● **Supplied material**:
##########

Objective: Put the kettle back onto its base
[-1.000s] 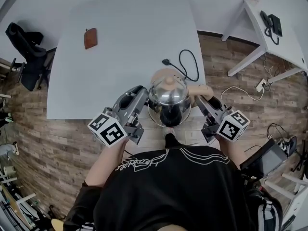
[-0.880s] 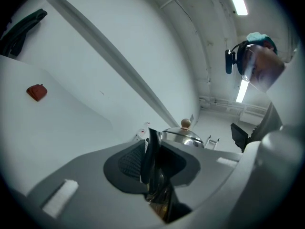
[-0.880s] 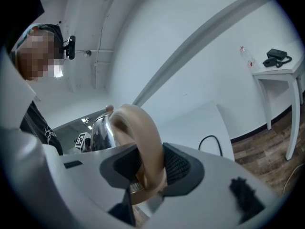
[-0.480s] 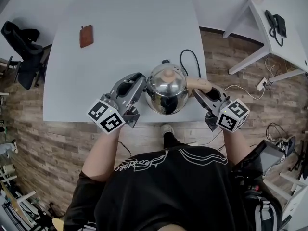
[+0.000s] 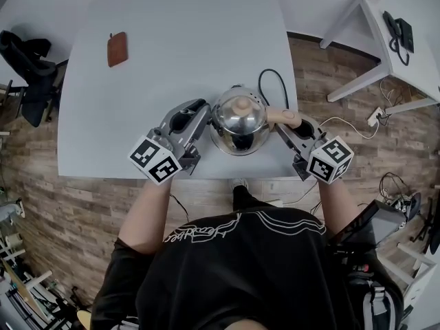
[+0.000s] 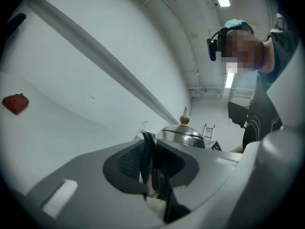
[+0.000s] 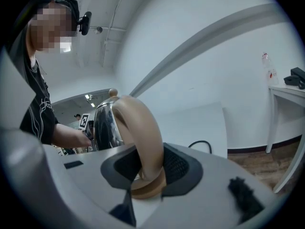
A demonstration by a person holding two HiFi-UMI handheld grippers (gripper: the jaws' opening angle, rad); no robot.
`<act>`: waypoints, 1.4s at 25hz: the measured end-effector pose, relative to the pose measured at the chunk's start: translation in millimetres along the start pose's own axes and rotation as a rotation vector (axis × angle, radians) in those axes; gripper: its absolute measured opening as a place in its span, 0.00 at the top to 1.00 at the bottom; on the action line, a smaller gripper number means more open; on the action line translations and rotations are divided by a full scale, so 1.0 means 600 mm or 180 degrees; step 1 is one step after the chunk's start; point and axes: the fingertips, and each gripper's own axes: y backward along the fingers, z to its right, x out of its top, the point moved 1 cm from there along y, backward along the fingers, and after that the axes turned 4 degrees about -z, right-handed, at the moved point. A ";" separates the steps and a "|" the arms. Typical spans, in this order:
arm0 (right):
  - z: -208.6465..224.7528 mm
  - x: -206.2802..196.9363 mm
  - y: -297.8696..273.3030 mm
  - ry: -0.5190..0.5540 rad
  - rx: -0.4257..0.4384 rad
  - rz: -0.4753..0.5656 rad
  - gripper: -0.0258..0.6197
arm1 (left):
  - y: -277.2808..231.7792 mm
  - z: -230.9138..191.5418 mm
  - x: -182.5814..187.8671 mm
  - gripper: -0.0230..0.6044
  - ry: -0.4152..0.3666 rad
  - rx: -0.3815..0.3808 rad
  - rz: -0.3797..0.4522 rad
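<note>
A shiny steel kettle (image 5: 238, 115) with a tan lid knob sits low over the white table (image 5: 172, 60), near its front edge. My right gripper (image 5: 287, 127) grips the kettle's tan curved handle (image 7: 140, 128), and its jaws are closing on it. From the left, my left gripper (image 5: 205, 113) holds the thin steel spout (image 6: 148, 147) between its pads, jaws also closing. The kettle's domed lid (image 6: 183, 133) shows just past the left jaws. The base is hidden under the kettle; a black cord (image 5: 273, 88) runs out from behind it.
A brown pouch (image 5: 117, 49) lies far back on the left of the table. To the right stands a white side table (image 5: 385, 60) with a black phone. A black chair (image 5: 27, 74) stands to the left. Cables lie on the wood floor at right.
Both grippers carried the kettle from beyond the table's front edge forward over the table and lower. It now sits by the cord.
</note>
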 end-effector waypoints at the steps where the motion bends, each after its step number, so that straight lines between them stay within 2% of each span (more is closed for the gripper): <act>1: 0.001 -0.001 -0.001 0.0007 -0.0006 0.0001 0.77 | 0.000 0.000 -0.001 0.89 -0.0020 0.0003 0.0010; 17: 0.010 -0.009 -0.009 0.0017 -0.0100 0.0032 0.77 | 0.001 -0.002 -0.010 0.88 -0.0101 0.0009 0.0057; 21: 0.014 -0.016 -0.011 0.0067 -0.0134 -0.0018 0.77 | 0.001 -0.003 -0.020 0.88 -0.0130 0.0078 0.0010; 30: 0.018 -0.026 -0.006 0.0108 -0.0203 0.0103 0.77 | 0.005 0.004 -0.029 0.88 -0.0188 0.0191 0.0110; 35: 0.017 -0.025 -0.006 0.0112 -0.0282 0.0144 0.77 | 0.006 0.000 -0.030 0.88 -0.0075 0.0295 0.0124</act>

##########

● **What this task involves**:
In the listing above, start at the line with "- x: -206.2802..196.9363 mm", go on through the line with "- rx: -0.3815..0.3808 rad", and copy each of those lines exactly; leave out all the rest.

● **Solution to the exercise**:
  - x: -206.2802..196.9363 mm
  - y: -297.8696..273.3030 mm
  - ry: -0.5190..0.5540 rad
  - rx: -0.4257..0.4384 rad
  - rz: -0.4753..0.5656 rad
  - gripper: -0.0258..0.6197
arm1 (left):
  - y: -277.2808..231.7792 mm
  - z: -230.9138..191.5418 mm
  - x: -182.5814..187.8671 mm
  - gripper: -0.0230..0.6044
  - ry: -0.4152..0.3666 rad
  - rx: -0.3815..0.3808 rad

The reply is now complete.